* _EXERCISE PROMPT_: The response must consist of all the entries, duplicated without alteration.

* _RECORDS FOR THE TASK_:
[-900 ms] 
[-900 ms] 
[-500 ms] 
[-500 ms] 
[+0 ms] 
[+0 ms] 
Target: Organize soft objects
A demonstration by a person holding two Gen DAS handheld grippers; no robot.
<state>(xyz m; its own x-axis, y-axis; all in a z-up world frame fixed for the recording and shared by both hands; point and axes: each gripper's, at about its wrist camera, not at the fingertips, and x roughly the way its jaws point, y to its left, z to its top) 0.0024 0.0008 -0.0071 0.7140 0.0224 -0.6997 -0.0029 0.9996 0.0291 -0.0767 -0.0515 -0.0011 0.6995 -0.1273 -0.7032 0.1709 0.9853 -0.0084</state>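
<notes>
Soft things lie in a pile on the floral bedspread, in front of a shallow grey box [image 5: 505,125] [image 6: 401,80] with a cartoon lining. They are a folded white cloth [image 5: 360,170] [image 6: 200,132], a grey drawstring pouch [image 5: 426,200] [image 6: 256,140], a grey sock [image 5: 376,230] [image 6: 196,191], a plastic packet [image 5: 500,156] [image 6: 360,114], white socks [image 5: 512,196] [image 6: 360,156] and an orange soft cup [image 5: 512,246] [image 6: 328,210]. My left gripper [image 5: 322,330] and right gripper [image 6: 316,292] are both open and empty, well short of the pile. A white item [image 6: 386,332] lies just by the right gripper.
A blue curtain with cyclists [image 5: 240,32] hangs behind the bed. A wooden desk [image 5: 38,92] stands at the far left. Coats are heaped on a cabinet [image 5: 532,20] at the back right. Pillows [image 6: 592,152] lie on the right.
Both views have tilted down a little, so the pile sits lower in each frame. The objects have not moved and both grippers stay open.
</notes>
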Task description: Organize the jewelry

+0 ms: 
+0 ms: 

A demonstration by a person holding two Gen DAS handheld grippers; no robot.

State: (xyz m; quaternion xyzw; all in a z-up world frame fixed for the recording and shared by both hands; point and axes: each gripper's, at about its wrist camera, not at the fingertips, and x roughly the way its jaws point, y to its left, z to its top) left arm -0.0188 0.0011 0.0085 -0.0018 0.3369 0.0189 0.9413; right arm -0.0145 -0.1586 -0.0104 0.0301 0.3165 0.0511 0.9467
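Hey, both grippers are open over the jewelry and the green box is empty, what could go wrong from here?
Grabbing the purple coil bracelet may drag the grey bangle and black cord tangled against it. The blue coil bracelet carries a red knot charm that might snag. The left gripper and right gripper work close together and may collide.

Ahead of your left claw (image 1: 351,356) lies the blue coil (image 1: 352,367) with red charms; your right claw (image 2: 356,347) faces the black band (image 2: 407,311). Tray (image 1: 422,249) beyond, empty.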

* _RESULT OF THIS EXERCISE_:
[-900 ms] 
[-900 ms] 
[-500 ms] 
[-500 ms] 
[+0 ms] 
[+0 ms] 
Target: Organize soft objects
A demonstration by a person holding two Gen DAS handheld grippers; no robot.
<state>(xyz m; its own x-axis, y-axis; all in a z-up world frame fixed for the recording and shared by both hands; point and axes: each gripper's, at about its wrist camera, not at the fingertips, and x roughly the way its jaws point, y to its left, z to its top) 0.0024 0.0008 -0.0071 0.7140 0.0224 -0.6997 -0.0029 0.9996 0.0291 -0.0767 -0.0515 -0.0011 0.6995 -0.1273 -0.7032 0.1709 0.9853 -0.0084</state>
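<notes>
Soft things lie in a pile on the floral bedspread, in front of a shallow grey box [image 5: 505,125] [image 6: 401,80] with a cartoon lining. They are a folded white cloth [image 5: 360,170] [image 6: 200,132], a grey drawstring pouch [image 5: 426,200] [image 6: 256,140], a grey sock [image 5: 376,230] [image 6: 196,191], a plastic packet [image 5: 500,156] [image 6: 360,114], white socks [image 5: 512,196] [image 6: 360,156] and an orange soft cup [image 5: 512,246] [image 6: 328,210]. My left gripper [image 5: 322,330] and right gripper [image 6: 316,292] are both open and empty, well short of the pile. A white item [image 6: 386,332] lies just by the right gripper.
A blue curtain with cyclists [image 5: 240,32] hangs behind the bed. A wooden desk [image 5: 38,92] stands at the far left. Coats are heaped on a cabinet [image 5: 532,20] at the back right. Pillows [image 6: 592,152] lie on the right.
Both views have tilted down a little, so the pile sits lower in each frame. The objects have not moved and both grippers stay open.
</notes>
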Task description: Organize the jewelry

+0 ms: 
+0 ms: 

A demonstration by a person holding two Gen DAS handheld grippers; no robot.

State: (xyz m; quaternion xyzw; all in a z-up world frame fixed for the recording and shared by both hands; point and axes: each gripper's, at about its wrist camera, not at the fingertips, and x roughly the way its jaws point, y to its left, z to its top) left arm -0.0188 0.0011 0.0085 -0.0018 0.3369 0.0189 0.9413; right arm -0.0145 -0.1586 -0.0104 0.0301 0.3165 0.0511 0.9467
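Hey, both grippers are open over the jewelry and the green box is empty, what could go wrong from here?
Grabbing the purple coil bracelet may drag the grey bangle and black cord tangled against it. The blue coil bracelet carries a red knot charm that might snag. The left gripper and right gripper work close together and may collide.

Ahead of your left claw (image 1: 351,356) lies the blue coil (image 1: 352,367) with red charms; your right claw (image 2: 356,347) faces the black band (image 2: 407,311). Tray (image 1: 422,249) beyond, empty.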

Work on the exercise is now finished.